Now if you want to add a new app, all you have to do is add to the DASH_APPS_ dictionary, e.g.

from dash_apps import ..., your_dash_app

DASH_APPS_ = {
    ...,
    '/your_dash_app': (your_dash_app.init_app, "Your New App Name")
}

Other approaches

You can use an iframe to directly embed a different website or web application on your page, including a Dash app. This is often not recommended as it’s very hacky and introduces security and performance issues.

Local testing

To test the app locally, go to the project folder (host or middleware), run gunicorn app:app run --bind 0.0.0.0:80

You should be able to access the content by visiting 0.0.0.0:80. Screenshots of the Flask app are shown here. To run it yourself, clone the app from this repository.

Main page
Main page
Dash App 1 (Simple App)
Dash App 2 (Population)

Deploying to Ploomber Cloud

To deploy either application on Ploomber, you can use our command-line interface or our website. Go to the folder of the approach you want to test.

cd host
# or if you want to test the middleware approach
cd middleware

Command-line interface

You can choose to use our command-line interface to deploy your app. The following files will be necessary:

  • app.py
  • dash_apps/simple_app.py
  • dash_apps/population.py
  • requirements.txt

To deploy, set your API key using ploomber-cloud key YOURKEY (how to find it), then run ploomber-cloud init to initialize the new app and ploomber-cloud deploy to deploy your app. For more details please check our guide.

UI

We will use the Flask option to deploy to Ploomber Cloud. First, create a Ploomber Cloud account if you have not done so. To deploy the app, we upload a .zip file containing the following files:

  • app.py
  • dash_apps/simple_app.py
  • dash_apps/population.py
  • requirements.txt

Now that you have your zip file prepared and you are logged into Ploomber Cloud, you should see this screen:

Click on NEW, select Flask under Framework, and upload your zip file.
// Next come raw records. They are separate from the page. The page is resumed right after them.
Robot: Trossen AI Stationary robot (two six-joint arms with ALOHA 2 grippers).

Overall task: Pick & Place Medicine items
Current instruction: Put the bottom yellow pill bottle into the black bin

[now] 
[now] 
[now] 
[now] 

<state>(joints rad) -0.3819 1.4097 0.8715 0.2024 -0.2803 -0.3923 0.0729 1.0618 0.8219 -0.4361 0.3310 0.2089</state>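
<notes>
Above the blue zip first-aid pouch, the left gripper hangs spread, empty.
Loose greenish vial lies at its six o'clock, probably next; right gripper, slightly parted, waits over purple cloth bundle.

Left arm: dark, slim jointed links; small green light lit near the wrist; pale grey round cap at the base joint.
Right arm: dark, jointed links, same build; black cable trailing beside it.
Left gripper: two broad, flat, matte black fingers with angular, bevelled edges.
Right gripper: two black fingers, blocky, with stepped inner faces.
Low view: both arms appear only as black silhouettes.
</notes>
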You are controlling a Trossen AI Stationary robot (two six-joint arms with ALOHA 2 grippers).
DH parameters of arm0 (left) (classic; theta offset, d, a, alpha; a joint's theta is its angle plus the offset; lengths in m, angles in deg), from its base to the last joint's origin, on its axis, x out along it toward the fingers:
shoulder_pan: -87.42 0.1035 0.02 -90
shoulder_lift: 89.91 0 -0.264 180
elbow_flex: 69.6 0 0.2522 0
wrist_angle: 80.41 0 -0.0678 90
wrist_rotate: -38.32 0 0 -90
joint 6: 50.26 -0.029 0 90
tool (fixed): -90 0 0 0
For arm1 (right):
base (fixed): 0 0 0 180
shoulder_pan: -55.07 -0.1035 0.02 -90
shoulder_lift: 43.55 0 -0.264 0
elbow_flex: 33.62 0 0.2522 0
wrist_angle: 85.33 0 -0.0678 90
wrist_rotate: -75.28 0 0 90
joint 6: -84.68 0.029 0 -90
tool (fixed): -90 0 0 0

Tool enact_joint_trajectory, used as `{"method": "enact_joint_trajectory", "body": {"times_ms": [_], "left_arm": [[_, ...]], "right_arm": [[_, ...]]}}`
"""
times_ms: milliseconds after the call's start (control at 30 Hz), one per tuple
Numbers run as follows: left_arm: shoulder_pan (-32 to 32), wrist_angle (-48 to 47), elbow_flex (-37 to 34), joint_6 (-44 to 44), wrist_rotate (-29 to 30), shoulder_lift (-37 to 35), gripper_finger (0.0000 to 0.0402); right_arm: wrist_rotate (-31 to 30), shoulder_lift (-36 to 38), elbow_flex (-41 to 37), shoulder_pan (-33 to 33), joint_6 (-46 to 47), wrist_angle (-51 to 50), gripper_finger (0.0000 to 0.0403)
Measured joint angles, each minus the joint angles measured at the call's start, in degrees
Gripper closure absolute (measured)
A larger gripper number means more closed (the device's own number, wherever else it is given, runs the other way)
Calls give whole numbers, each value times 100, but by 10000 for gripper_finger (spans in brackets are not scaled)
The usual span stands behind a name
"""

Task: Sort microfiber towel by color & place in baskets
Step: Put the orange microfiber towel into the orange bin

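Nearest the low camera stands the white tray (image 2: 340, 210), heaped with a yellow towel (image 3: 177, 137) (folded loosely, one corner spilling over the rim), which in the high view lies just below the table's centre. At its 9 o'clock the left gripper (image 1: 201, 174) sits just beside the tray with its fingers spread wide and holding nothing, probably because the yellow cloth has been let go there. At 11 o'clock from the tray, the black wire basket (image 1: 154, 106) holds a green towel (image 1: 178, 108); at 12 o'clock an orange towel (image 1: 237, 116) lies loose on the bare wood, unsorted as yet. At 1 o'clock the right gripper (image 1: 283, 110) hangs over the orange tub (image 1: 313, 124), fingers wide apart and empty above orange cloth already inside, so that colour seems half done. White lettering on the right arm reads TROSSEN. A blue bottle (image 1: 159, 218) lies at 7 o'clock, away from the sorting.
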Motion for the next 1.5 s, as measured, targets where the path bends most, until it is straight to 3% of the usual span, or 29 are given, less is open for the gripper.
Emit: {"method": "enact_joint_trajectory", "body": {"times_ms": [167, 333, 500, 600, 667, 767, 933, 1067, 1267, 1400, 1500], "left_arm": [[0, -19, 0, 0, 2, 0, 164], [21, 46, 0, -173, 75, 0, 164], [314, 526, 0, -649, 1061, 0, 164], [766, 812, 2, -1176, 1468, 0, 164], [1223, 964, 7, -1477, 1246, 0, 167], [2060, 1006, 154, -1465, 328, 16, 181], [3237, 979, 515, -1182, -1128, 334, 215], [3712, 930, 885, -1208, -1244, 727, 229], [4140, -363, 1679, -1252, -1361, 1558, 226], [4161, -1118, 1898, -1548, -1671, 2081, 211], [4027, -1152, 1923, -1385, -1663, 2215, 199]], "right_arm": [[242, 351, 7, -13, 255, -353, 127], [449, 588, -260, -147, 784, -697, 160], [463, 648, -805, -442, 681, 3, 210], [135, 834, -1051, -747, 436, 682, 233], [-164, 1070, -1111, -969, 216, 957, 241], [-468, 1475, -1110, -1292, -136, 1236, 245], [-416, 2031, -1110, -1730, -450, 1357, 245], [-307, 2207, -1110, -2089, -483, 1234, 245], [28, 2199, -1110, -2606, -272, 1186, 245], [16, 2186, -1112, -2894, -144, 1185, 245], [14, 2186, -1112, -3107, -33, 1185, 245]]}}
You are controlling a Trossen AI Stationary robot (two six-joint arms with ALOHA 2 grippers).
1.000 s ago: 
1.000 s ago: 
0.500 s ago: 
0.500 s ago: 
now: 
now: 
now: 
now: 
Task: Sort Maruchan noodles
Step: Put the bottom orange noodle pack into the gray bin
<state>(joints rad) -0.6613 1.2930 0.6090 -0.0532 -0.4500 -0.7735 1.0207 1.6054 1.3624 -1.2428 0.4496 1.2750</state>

Click Create and the website will automatically deploy. Once it is deployed, you will be able to access the URL.

And there we go! We have implemented two approaches to integrating Dash apps into a Flask app and deployed them to Ploomber Cloud. The middleware approach offers modularity and isolation, making it suitable for larger, more complex projects, while the direct hosting approach simplifies the implementation, making it ideal for smaller projects with fewer Dash apps. Ultimately, both methods offer unique benefits and trade-offs, and the choice between the two largely depends on project-specific requirements.